I just came across the site of the Global Article9 Campaign .  What is “article 9” you wonder?  Well it refers to Article 9 of the Japanese constitution, which states:

“Aspiring sincerely to an international peace based on justice and order, the Japanese people forever renounce war as a sovereign right of the nation and the threat or use of force as means of settling international disputes. (2) In order to accomplish the aim of the preceding paragraph, land, sea, and air forces, as well as other war potential, will never be maintained. The right of belligerency of the state will not be recognized.”

In the Wikipedia article about this subject, I also learned that the Italian constitution has a similar article; in this case article 11:

“Italy repudiates war as an instrument offending the liberty of the peoples and as a means for settling international disputes; it agrees to limitations of sovereignty where they are necessary to allow for a legal system of peace and justice between nations, provided the principle of reciprocity is guaranteed; it promotes and encourages international organizations furthering such ends.”

There is, apparently, an important difference between the Japanese and Italian articles.  The Japanese constitution is usually interpreted to mean that Japan cannot send troops outside the country for peace keeping, whereas the Italian constitution does not.
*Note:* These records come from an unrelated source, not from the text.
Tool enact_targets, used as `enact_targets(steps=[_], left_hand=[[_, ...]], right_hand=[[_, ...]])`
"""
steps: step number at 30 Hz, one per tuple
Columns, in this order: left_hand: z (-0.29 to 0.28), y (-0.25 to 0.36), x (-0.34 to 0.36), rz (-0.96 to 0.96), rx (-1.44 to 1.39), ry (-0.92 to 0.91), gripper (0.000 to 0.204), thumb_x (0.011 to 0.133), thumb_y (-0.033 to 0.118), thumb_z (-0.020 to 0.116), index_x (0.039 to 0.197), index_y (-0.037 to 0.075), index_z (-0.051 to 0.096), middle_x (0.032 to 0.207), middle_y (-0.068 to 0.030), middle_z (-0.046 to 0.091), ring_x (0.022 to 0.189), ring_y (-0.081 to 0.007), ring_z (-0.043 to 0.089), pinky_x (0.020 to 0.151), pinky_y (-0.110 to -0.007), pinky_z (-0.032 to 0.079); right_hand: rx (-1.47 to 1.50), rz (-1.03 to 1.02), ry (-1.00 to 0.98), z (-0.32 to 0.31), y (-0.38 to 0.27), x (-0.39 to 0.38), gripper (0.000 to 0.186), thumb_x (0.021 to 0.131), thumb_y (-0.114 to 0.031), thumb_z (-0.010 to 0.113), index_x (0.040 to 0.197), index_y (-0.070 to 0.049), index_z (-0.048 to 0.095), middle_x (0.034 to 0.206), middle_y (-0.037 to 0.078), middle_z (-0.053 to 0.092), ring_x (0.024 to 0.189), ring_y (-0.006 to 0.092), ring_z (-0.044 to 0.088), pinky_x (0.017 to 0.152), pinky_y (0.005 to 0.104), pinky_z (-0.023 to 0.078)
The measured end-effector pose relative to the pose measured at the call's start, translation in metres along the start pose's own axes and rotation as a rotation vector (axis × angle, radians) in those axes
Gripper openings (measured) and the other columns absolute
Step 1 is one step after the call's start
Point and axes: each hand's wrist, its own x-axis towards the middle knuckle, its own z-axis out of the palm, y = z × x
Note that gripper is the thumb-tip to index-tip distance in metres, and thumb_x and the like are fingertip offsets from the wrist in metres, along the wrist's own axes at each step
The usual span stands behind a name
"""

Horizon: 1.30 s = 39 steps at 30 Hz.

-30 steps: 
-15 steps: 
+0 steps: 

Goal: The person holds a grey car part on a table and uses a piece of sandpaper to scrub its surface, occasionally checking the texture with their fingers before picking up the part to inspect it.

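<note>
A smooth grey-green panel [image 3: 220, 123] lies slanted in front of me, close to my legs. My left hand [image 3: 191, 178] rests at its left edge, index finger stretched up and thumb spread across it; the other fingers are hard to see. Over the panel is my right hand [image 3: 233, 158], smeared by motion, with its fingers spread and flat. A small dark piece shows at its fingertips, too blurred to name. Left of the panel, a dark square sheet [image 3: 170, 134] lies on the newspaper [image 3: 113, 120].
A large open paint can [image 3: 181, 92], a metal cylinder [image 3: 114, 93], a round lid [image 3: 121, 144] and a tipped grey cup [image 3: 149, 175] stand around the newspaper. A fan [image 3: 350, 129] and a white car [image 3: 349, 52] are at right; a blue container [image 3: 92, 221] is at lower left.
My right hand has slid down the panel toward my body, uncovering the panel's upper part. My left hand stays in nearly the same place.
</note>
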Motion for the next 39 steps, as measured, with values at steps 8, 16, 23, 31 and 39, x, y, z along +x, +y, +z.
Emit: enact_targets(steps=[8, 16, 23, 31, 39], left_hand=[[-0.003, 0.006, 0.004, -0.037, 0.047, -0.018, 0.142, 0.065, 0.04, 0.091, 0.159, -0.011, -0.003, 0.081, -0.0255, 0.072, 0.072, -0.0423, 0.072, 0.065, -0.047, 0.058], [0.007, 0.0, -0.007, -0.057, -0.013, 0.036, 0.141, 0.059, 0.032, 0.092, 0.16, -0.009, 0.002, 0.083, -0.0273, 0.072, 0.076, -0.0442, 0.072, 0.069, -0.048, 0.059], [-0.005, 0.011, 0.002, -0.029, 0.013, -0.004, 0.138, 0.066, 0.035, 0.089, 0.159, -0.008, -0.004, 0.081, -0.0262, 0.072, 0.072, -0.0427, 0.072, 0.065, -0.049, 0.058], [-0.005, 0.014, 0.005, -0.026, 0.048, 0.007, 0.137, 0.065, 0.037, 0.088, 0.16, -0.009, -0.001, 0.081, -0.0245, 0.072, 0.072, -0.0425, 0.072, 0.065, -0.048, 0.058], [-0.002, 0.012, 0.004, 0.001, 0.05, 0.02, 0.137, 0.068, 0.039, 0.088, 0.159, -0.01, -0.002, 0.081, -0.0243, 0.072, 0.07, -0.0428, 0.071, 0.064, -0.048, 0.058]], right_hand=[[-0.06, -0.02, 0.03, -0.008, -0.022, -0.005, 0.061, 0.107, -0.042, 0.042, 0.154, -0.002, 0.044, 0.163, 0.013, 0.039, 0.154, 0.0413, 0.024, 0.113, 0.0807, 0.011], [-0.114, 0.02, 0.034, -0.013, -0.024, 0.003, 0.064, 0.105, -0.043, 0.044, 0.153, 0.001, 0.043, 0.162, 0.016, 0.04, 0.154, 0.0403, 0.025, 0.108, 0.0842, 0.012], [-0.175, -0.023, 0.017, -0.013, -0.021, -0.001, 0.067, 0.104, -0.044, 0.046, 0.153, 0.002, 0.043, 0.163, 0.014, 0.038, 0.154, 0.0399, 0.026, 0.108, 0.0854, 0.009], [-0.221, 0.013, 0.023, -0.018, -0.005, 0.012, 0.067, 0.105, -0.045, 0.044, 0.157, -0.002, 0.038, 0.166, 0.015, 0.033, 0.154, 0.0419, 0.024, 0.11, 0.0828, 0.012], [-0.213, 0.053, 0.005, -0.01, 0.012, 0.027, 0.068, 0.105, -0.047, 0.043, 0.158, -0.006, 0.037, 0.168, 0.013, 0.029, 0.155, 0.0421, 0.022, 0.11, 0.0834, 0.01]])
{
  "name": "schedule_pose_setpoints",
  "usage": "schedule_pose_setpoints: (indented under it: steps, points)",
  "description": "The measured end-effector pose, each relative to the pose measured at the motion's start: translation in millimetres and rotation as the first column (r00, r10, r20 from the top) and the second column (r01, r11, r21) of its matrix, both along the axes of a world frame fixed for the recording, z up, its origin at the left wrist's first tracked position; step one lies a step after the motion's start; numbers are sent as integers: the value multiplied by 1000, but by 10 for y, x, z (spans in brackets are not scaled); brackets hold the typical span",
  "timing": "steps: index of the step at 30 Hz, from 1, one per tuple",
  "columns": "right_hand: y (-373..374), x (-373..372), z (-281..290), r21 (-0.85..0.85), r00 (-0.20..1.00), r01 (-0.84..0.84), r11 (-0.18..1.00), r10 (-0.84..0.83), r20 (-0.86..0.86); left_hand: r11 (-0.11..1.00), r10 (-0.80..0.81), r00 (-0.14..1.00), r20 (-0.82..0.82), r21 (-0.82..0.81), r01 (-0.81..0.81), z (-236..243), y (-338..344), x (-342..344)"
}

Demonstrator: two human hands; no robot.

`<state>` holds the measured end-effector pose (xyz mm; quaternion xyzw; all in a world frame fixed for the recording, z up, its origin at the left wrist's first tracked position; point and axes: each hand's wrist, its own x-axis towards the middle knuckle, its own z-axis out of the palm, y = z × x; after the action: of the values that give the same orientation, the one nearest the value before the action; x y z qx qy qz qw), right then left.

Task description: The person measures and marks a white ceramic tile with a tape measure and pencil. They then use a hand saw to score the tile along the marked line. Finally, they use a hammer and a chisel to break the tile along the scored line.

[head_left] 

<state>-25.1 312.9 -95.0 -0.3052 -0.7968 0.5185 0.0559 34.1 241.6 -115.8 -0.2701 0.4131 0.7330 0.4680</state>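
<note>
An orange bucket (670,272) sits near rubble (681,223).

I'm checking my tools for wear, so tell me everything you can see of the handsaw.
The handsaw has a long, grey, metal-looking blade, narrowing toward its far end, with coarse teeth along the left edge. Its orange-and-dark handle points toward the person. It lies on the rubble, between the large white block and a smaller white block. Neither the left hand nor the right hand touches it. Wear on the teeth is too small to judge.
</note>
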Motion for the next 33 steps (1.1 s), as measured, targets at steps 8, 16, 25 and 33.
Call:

However, beyond such questions, these articles are extremely important.  Many have argued that a major reduction in international warfare requires that countries make such solid commitments and “enshrine” them in domestic law–preferably their constitutions.  In fact, one might wonder how a country can be seen as “peace loving”, if it is not wiling to make such a commitment.  This would have the added benefit of seeming more immediate and “real” to citizens, who often are not well informed about international treaties (such as the U.N. Charter).  It should also be noted, that such constitutional commitments to peace do not prevent a country from having either a significant internal police force or, if deemed necessary, fully adequate means to protect itself from the aggression of others.

So, one wonders, why have more states not moved in this direction?

(usual caveat:  IGbarb is not, with this post, necessarliy endorsing the goals of the Article9 campaign)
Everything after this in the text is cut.